■ **Entries taken from a collection**:
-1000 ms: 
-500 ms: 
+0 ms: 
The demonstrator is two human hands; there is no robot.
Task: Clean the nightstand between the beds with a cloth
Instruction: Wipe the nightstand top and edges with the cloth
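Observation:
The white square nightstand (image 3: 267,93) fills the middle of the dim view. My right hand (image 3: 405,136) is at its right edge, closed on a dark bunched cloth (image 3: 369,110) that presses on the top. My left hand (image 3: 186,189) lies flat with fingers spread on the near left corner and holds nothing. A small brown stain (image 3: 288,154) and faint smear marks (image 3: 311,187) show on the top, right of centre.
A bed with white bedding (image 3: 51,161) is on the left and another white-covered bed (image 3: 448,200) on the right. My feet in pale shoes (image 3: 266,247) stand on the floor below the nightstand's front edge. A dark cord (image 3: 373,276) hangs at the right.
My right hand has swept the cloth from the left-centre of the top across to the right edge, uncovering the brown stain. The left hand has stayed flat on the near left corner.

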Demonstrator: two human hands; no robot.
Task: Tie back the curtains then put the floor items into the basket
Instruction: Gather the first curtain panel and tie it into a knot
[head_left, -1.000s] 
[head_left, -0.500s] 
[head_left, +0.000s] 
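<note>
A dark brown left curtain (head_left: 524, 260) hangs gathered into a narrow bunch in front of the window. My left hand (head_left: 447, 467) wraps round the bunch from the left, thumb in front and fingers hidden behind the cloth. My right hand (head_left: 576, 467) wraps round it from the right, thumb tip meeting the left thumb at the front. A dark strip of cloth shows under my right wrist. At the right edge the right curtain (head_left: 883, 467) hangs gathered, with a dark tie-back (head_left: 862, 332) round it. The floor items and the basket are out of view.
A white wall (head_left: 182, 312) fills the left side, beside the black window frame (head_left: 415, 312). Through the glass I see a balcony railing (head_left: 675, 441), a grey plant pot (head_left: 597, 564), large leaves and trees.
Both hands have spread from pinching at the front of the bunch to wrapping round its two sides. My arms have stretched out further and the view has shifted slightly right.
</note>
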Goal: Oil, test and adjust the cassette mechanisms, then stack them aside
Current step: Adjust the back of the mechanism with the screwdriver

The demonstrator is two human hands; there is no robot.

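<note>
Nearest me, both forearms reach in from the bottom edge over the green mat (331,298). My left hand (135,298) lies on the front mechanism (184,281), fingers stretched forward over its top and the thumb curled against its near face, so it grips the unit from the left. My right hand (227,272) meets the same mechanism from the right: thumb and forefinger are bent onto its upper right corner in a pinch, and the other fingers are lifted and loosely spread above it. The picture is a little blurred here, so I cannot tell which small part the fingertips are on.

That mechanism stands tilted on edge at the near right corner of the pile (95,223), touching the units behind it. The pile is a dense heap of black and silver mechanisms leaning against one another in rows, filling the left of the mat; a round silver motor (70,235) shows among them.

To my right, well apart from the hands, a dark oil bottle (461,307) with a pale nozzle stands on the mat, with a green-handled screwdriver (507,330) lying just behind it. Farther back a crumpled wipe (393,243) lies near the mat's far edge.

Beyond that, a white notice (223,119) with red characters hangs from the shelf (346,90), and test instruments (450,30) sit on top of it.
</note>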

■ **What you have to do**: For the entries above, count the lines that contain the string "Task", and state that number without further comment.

■ **Written response**: 2